(Task objective) From the data below, return the exact lines starting at the line containing "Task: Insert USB" and ending at the line containing "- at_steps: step", both included, and nothing else.

(Recorded information)

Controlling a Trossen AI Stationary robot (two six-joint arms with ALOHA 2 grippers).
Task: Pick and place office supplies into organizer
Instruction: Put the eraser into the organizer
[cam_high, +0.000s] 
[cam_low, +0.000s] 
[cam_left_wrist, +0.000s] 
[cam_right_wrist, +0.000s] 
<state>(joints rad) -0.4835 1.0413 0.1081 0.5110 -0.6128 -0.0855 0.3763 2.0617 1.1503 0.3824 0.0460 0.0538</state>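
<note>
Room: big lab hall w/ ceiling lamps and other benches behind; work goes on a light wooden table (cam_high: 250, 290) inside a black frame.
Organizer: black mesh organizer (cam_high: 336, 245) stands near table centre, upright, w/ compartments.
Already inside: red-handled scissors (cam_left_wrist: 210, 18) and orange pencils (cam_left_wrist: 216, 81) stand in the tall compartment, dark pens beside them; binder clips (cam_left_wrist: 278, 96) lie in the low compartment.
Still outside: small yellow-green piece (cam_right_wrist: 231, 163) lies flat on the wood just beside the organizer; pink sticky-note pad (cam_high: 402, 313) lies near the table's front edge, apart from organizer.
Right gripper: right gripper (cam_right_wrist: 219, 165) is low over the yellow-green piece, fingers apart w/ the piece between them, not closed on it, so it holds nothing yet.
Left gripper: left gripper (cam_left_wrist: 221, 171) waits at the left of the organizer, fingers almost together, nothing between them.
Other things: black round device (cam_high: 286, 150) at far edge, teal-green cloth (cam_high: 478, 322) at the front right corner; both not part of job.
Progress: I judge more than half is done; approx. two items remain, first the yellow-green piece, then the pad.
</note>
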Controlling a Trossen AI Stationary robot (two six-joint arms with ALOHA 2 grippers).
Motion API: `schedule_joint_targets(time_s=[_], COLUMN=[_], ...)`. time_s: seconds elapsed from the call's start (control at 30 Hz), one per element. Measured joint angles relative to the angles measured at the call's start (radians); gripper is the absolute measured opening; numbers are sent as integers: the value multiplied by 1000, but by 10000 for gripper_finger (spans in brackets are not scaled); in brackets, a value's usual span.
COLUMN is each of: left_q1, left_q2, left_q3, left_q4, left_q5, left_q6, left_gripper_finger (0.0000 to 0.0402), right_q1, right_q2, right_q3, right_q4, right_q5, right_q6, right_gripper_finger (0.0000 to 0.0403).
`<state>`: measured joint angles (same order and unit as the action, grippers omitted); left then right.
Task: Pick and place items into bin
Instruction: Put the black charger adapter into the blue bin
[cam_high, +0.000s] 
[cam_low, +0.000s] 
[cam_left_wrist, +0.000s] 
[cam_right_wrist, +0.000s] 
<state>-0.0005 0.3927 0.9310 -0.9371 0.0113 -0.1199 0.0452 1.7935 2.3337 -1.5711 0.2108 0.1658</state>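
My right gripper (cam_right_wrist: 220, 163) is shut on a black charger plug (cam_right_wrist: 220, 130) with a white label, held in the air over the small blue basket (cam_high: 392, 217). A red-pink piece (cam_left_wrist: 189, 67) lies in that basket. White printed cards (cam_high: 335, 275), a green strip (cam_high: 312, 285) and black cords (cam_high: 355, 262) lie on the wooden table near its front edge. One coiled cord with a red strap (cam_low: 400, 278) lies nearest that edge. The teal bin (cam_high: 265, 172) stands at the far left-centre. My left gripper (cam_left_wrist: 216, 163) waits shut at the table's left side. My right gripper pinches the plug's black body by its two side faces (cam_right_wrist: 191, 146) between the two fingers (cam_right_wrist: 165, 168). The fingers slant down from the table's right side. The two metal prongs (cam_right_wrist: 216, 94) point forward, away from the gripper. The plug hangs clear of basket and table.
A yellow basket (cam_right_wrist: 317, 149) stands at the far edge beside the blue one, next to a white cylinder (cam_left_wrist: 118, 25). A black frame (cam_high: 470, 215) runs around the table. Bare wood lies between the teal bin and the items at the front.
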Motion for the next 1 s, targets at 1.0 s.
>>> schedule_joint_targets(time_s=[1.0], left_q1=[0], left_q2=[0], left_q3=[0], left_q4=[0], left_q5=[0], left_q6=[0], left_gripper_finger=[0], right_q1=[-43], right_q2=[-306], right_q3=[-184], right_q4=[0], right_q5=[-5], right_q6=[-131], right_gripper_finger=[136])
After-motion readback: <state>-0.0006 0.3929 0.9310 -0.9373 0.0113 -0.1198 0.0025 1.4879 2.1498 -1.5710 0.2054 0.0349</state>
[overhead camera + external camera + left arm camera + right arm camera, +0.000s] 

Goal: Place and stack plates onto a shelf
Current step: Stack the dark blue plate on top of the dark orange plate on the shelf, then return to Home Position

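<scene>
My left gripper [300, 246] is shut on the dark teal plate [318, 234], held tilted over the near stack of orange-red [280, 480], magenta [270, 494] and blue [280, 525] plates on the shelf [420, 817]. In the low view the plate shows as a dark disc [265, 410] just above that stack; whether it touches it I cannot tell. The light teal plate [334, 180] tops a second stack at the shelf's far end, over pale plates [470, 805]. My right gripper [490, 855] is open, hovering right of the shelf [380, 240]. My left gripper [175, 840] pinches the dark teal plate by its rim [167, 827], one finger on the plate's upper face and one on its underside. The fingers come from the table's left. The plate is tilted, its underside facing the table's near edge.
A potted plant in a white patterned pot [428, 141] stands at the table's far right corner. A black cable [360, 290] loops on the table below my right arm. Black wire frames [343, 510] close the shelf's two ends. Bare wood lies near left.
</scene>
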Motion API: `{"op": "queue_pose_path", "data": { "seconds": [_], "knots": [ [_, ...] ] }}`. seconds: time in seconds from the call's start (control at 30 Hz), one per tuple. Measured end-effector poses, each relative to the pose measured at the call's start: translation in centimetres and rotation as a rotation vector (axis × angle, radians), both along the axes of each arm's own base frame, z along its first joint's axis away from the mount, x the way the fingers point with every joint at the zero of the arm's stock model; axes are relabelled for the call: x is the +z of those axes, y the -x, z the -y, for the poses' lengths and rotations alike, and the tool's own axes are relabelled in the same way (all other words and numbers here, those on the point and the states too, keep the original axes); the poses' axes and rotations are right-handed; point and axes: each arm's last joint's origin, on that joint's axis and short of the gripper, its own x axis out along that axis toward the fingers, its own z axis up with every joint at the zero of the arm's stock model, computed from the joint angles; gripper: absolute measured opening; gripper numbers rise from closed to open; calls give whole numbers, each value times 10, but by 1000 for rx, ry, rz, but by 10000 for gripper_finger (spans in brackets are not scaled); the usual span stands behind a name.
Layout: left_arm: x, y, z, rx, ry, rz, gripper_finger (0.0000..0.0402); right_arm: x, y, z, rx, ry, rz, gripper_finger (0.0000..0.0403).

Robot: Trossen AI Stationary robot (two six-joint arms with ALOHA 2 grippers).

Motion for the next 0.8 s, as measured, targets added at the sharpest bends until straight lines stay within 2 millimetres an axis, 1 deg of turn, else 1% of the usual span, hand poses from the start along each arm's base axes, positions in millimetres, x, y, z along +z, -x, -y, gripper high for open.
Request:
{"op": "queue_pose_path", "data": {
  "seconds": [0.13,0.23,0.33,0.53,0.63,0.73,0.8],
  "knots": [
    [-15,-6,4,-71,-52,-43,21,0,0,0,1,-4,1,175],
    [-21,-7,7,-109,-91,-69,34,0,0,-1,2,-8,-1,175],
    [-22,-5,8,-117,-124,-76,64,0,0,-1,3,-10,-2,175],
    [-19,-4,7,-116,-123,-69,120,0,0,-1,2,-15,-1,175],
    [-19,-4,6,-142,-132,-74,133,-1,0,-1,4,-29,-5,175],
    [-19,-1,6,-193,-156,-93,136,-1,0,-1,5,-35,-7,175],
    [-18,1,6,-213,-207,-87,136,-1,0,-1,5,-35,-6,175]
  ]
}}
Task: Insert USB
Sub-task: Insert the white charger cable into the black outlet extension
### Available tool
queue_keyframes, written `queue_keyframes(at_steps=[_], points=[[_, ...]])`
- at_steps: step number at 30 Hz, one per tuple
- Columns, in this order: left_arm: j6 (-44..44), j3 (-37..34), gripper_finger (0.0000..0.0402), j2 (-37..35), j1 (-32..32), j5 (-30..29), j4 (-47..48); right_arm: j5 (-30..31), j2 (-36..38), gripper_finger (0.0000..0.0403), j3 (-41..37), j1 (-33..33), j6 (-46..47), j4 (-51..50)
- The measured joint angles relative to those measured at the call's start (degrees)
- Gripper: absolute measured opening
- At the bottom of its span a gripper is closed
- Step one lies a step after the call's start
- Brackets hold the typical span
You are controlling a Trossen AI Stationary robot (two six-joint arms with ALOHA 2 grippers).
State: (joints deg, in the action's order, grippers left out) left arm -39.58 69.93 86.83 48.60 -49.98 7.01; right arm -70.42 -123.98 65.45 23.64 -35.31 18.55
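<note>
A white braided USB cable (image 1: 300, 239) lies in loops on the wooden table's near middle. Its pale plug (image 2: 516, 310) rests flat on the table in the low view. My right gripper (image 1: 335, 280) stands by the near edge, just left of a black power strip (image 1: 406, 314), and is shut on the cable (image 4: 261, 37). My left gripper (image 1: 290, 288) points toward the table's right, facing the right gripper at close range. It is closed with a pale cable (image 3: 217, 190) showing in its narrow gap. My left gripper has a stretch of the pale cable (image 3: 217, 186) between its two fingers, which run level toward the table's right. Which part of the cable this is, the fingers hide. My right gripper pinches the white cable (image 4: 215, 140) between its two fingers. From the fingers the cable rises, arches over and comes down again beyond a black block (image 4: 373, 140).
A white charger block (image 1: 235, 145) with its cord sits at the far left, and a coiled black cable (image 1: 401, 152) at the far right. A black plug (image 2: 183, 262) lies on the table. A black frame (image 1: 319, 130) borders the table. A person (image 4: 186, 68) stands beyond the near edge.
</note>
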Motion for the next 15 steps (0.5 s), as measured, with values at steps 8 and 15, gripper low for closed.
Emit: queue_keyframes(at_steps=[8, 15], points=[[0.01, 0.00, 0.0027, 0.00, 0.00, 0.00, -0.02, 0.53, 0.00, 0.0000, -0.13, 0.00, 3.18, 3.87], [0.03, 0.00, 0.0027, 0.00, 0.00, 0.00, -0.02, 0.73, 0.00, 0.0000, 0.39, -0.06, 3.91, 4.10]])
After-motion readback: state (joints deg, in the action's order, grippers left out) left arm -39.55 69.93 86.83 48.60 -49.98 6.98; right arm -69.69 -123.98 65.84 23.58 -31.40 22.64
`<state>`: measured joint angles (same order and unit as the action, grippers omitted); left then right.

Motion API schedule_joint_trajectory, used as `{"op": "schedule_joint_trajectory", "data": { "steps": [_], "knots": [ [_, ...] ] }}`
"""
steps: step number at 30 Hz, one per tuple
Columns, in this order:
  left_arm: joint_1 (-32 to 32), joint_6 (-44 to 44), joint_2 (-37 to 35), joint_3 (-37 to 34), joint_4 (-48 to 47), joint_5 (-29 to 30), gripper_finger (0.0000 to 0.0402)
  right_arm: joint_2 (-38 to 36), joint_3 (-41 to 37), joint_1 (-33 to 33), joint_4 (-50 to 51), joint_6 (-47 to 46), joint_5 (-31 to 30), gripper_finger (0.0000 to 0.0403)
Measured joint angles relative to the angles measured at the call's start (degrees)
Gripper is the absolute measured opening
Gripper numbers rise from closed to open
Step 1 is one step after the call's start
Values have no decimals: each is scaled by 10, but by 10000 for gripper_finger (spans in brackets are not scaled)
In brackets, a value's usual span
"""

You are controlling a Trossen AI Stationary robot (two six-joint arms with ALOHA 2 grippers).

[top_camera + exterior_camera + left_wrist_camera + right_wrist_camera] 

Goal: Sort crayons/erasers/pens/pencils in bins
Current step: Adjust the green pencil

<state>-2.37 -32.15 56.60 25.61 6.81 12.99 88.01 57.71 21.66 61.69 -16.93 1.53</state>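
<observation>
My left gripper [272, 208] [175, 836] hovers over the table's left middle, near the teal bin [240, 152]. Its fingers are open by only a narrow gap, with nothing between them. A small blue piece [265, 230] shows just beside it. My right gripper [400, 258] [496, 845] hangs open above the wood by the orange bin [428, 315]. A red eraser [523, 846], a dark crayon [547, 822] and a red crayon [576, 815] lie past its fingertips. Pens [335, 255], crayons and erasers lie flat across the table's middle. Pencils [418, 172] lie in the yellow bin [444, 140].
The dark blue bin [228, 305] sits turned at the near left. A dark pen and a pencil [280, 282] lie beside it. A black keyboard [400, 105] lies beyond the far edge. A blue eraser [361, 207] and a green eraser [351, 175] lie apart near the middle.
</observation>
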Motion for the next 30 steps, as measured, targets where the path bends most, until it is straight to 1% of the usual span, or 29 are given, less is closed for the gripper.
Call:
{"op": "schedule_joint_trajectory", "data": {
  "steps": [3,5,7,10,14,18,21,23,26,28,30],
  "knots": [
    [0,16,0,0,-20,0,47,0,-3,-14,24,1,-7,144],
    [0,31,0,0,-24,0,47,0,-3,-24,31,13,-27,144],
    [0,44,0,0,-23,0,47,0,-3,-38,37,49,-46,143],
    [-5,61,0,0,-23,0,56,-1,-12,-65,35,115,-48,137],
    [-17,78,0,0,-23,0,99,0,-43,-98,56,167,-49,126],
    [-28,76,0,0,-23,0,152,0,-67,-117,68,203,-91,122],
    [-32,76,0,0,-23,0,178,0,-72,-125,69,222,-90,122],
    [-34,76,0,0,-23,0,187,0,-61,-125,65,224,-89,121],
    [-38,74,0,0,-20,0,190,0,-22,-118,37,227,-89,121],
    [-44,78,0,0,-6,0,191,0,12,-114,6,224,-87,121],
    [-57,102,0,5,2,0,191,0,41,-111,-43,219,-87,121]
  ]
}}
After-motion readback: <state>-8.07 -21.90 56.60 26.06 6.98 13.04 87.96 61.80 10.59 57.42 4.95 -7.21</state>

(Completed exercise)
Task: Insert USB
Sub-task: Insert the white charger cable into the black outlet extension
### Available tool
queue_keyframes, written `queue_keyframes(at_steps=[_], points=[[_, ...]])`
- at_steps: step number at 30 Hz, one per tuple

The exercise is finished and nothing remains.